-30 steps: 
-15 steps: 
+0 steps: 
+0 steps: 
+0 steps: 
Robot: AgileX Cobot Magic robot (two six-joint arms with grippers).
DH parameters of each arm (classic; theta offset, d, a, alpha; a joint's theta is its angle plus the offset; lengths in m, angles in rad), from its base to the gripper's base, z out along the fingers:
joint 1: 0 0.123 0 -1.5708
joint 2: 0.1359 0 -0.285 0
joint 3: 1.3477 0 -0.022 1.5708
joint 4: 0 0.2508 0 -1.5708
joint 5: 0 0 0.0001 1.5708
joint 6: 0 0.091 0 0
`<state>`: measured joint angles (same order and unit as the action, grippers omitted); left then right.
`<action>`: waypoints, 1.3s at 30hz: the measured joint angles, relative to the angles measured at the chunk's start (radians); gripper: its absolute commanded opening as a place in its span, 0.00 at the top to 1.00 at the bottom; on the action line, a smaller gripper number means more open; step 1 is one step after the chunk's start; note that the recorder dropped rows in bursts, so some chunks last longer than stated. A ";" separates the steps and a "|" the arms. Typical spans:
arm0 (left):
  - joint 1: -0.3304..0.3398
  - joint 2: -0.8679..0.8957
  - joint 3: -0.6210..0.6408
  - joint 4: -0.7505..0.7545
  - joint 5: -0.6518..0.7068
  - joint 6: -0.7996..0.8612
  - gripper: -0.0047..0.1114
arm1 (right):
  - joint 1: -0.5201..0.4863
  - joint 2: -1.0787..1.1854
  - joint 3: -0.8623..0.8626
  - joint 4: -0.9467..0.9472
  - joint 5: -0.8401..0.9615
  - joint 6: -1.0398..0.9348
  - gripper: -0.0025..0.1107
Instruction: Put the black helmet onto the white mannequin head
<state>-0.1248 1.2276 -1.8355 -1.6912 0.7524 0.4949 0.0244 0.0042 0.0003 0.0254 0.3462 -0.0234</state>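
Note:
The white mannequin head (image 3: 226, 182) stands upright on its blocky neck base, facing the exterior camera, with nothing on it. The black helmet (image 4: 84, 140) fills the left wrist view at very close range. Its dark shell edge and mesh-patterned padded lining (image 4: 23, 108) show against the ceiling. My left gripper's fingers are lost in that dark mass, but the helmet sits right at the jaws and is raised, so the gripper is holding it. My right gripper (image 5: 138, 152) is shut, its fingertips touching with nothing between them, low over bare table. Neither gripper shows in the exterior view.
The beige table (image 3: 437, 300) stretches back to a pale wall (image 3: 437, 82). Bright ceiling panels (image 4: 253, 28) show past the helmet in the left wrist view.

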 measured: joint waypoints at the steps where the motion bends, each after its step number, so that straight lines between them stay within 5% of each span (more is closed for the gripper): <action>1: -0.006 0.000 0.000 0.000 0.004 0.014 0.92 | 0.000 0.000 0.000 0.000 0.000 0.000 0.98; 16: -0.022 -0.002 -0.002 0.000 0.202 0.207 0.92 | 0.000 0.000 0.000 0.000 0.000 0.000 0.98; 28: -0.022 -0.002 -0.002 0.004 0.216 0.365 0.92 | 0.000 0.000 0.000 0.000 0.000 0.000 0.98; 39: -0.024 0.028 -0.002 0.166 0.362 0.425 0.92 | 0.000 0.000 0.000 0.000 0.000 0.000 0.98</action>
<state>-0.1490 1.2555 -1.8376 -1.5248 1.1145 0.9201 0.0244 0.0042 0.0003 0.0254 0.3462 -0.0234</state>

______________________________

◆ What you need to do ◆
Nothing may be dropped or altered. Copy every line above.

◆ Exercise solution ◆
-30 steps: 
-15 steps: 
+0 steps: 
+0 steps: 
+0 steps: 
Robot: AgileX Cobot Magic robot (two six-joint arms with grippers).
DH parameters of each arm (classic; theta offset, d, a, alpha; a joint's theta is its angle plus the offset; lengths in m, angles in rad), from its base to the gripper's base, z out along the fingers:
joint 1: 0 0.123 0 -1.5708
joint 2: 0.1359 0 -0.285 0
joint 3: 1.3477 0 -0.022 1.5708
joint 4: 0 0.2508 0 -1.5708
joint 5: 0 0 0.0001 1.5708
joint 6: 0 0.091 0 0
`<state>`: measured joint angles (same order and unit as the action, grippers omitted); left then right.
`<action>`: waypoints, 1.3s at 30hz: the measured joint angles, relative to the angles measured at the chunk's start (radians); gripper: its absolute commanded opening as a place in its span, 0.00 at the top to 1.00 at the bottom; on the action line, a smaller gripper number means more open; step 1 is one step after the chunk's start; note that the recorder dropped rows in bursts, so some chunks last longer than stated. A ";" separates the steps and a "|" the arms. Typical spans:
arm0 (left):
  - joint 1: -0.3304..0.3398
  - joint 2: -0.8679..0.8957
  - joint 3: -0.6210..0.6408
  - joint 4: -0.7505..0.7545
  - joint 5: -0.6518..0.7068
  - joint 6: -0.7996..0.8612
  - gripper: -0.0047..0.1114
arm1 (right):
  - joint 1: -0.5201..0.4863
  - joint 2: -1.0787..1.1854
  - joint 3: -0.8623..0.8626
  - joint 4: -0.9467..0.9472
  - joint 5: -0.8401..0.9615
  - joint 6: -1.0398..0.9348
  - gripper: -0.0025..0.1107
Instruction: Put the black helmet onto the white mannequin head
<state>-0.1248 1.2276 -1.8355 -1.6912 0.7524 0.4949 0.0244 0.0042 0.0003 0.0254 0.3462 -0.0234</state>
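Note:
The white mannequin head (image 3: 226, 182) stands upright on its blocky neck base, facing the exterior camera, with nothing on it. The black helmet (image 4: 84, 140) fills the left wrist view at very close range. Its dark shell edge and mesh-patterned padded lining (image 4: 23, 108) show against the ceiling. My left gripper's fingers are lost in that dark mass, but the helmet sits right at the jaws and is raised, so the gripper is holding it. My right gripper (image 5: 138, 152) is shut, its fingertips touching with nothing between them, low over bare table. Neither gripper shows in the exterior view.
The beige table (image 3: 437, 300) stretches back to a pale wall (image 3: 437, 82). Bright ceiling panels (image 4: 253, 28) show past the helmet in the left wrist view.
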
 measured: joint waypoints at the steps where the motion bends, each after its step number, so that straight lines between them stay within 5% of each span (more is closed for the gripper): <action>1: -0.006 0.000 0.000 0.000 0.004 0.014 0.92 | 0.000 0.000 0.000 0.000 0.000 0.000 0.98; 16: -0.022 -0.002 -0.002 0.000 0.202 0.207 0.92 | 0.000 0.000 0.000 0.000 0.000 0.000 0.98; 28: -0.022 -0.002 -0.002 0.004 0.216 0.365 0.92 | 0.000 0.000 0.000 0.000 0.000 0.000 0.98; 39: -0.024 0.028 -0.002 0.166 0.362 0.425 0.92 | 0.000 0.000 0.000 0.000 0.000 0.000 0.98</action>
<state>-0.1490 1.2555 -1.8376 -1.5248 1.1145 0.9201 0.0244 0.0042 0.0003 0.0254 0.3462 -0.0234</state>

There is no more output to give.